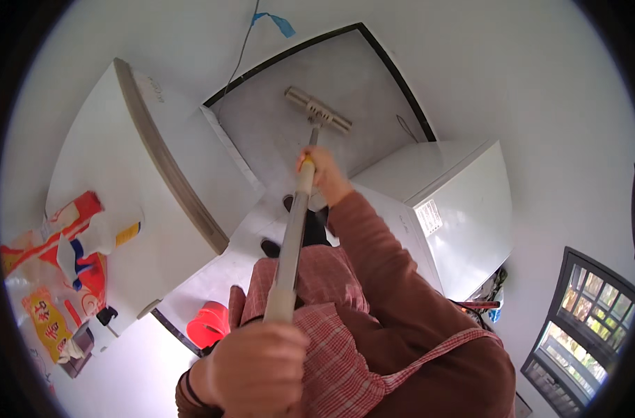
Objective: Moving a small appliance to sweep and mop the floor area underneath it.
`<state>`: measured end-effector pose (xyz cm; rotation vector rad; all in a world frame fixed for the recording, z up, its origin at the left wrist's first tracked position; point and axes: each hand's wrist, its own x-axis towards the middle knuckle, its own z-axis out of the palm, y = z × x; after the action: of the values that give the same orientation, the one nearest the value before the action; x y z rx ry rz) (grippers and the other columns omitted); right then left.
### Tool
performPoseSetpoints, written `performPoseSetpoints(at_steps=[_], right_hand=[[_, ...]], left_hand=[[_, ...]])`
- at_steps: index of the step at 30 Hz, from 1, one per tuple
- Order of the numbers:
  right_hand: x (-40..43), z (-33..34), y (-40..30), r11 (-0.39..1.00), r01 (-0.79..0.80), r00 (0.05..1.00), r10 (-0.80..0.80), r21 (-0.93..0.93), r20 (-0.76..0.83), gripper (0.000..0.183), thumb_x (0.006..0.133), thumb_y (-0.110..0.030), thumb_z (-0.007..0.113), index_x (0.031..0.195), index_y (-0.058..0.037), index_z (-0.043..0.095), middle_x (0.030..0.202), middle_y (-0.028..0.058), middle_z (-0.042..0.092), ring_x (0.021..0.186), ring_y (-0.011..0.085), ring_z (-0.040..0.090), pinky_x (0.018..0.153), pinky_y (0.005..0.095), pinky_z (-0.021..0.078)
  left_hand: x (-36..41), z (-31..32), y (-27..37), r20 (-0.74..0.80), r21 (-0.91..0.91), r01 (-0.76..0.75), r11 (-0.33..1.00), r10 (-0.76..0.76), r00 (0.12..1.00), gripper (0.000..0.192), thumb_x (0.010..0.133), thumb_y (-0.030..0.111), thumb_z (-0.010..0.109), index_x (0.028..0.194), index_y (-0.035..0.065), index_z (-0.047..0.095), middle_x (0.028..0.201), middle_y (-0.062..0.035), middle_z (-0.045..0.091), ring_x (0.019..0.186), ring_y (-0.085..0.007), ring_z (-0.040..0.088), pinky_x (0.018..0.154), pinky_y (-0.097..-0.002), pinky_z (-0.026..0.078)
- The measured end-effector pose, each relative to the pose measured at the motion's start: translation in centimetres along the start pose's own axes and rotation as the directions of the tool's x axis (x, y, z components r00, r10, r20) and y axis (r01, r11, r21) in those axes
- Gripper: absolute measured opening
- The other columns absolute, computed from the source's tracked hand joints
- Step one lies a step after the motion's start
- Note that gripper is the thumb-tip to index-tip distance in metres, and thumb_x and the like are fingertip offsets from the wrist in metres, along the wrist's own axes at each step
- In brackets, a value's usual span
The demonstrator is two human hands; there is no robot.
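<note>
A mop with a long metal pole [295, 230] runs from low in the picture up to its wide head [318, 109], which lies over the grey floor [359, 78]. My left hand [255, 366], large and near the camera, is closed around the pole's thick pale upper end. Farther down the pole, my right hand [320, 170] grips it near a yellow band, with the arm stretched out. The mop head sits slanted, between a dark-edged wall base and the white appliances. Its underside is hidden.
A white chest freezer [134, 240] at left carries plastic packages [48, 324] and a bottle [106, 235]. Another white appliance [469, 209] stands at right. A red plastic object [209, 325] is beside my apron. A cable with blue tape [281, 24] hangs above.
</note>
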<state>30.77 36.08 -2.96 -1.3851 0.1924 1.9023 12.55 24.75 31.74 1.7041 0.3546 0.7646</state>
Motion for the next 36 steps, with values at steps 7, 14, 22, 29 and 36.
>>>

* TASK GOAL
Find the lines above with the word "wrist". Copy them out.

* TASK SOLUTION
`<state>`: measured end-effector pose (xyz cm; rotation vector rad; all in a world frame fixed for the recording, z up, its origin at the left wrist's first tracked position; point and axes: each hand's wrist, its own x-axis towards the middle knuckle, its own z-axis out of the palm, y = z × x; after the action: of the values that give the same orientation, the one nearest the value before the action; x y z rx ry rz) (grippers and the other columns omitted); right then left.
- Note that gripper is the thumb-tip to index-tip distance in metres, and thumb_x and the like are fingertip offsets from the wrist in metres, along the wrist's own axes at each step

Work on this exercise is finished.